Salju di bawah kakinya meledak. Dia melintasi beberapa jalan dalam sekejap, mencapai kecepatan di mana bahkan melihat gerakannya pun sulit.
Dan kemudian dia mencapai lutut Titan. Dia menghantamkan cakar esnya dengan seluruh kekuatannya, dan pada saat yang sama, percikan petir berkumpul di tinjunya.
KRETAAK!
Suara logam bertemu logam. Percikan es bergema. Dan kemudian sebuah ledakan!

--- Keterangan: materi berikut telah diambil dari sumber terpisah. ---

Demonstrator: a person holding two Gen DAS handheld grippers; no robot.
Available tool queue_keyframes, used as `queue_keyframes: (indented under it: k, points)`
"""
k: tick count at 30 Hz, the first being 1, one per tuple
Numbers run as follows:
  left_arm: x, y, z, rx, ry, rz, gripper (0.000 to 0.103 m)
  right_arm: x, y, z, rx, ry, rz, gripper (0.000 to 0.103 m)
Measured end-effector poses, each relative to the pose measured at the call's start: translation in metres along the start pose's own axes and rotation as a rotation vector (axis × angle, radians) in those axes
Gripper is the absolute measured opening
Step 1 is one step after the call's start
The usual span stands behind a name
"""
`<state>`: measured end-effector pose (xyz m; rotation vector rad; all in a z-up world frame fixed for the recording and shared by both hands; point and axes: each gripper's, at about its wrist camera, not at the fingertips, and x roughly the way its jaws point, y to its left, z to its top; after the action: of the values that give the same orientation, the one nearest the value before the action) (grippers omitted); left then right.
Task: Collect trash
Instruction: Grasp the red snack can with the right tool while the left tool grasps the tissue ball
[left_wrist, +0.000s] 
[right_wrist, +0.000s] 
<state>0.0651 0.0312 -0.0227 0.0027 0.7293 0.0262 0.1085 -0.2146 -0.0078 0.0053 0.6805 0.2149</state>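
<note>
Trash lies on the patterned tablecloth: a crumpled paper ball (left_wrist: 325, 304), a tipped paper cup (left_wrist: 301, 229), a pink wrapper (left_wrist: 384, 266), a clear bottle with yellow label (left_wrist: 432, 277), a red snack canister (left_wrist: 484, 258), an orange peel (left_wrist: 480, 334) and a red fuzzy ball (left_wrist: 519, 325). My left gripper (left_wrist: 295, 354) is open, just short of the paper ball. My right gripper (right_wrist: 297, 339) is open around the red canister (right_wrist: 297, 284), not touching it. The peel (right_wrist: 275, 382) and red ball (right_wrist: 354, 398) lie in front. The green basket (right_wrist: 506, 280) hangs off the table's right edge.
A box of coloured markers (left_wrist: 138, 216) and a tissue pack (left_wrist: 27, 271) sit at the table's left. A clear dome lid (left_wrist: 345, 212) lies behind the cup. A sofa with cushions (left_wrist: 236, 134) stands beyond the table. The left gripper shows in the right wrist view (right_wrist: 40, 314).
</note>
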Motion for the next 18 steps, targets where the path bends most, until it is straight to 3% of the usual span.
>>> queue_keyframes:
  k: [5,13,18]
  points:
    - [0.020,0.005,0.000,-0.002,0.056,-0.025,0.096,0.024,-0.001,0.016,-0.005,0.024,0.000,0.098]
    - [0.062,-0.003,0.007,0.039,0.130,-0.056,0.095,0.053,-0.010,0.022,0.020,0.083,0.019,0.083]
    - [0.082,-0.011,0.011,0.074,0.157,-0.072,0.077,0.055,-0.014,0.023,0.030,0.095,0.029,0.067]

Tapi ketika Lian melihat hasilnya, hanya goresan kecil yang terlihat.
Satu goresan. Pada makhluk yang tingginya puluhan meter!
Dan pada saat itu, hatinya tenggelam. Kekuatan mereka tidak cukup. Dengan pukulan seperti itu, dia bahkan tidak bisa memberikan serangan yang layak!
Titan itu bahkan tidak menatapnya. Dia hanya mengangkat tangannya. Gerakan sederhana, benar-benar sederhana. Tapi tiba-tiba, segalanya di sekitarnya meledak.
Gelombang es besar terlepas.
"Sial! Seris, mundur!" Lian hanya sempat berteriak dan memperingatkan Seris, yang datang membantunya.
Dan kemudian...
Ledakan.
DUAR!
Dunia berubah menjadi putih baginya. Tubuhnya kehilangan kendali. Dia terlempar ratusan meter di udara, menghantam dinding bangunan es.
Dan dinding itu runtuh. Darah muncrat dari mulutnya. Tulang rusuknya sakit.
Tangannya mati rasa. Untuk pertama kalinya sejak melarikan diri dari desa terkutuk itu, dia kembali merasakan bahaya kematian!
Situasi Seris tidak lebih baik. Dia juga terlempar puluhan meter ke belakang. Pakaiannya robek, dan bagian tubuhnya yang indah, terutama lekuk tubuhnya, terbuka.
Darah mengalir dari sudut bibirnya, tapi dia masih berhasil berdiri dan masih menatap monster itu.
Titan melangkah maju satu langkah. Hanya satu langkah, tapi tanah runtuh. Menara-menara es retak.
Dan pada saat itu, sesuatu menarik perhatian Lian.
Pusat dada monster itu. Di antara lapisan es yang tebal, sebuah kristal biru terlihat.
Kristal yang, tidak seperti bagian tubuh makhluk lainnya, bersinar.
Dan yang lebih penting, kristal itu retak. Seolah-olah sesuatu berdetak di dalamnya, seperti jantung.
Mata Lian menyipit. Seris juga melihatnya.
"Itu..." bisik Lian pelan.
"Jantungnya?"
Seris tidak menjawab, tapi tatapannya tidak lepas dari kristal itu.
Pada saat itu, Titan menarik kepalanya ke belakang.
Dan dia meraung. Raungan yang mengguncang seluruh Frostheart. Menara-menara retak. Jendela-jendela es pecah.
Dan suara monster itu bergema di seluruh kota.
"Jika itu jantungnya..." Seris mengepalkan tinjunya dan berkata.
"Maka kita harus mencapaianya." Dan Lian menyelesaikan kalimatnya.
Tapi tepat pada saat itu, Titan mengambil langkah keduanya.
Tanah di bawah kaki mereka terbelah, dan bayangan besar monster itu jatuh menimpa mereka berdua.
Pertarungan sesungguhnya baru saja dimulai.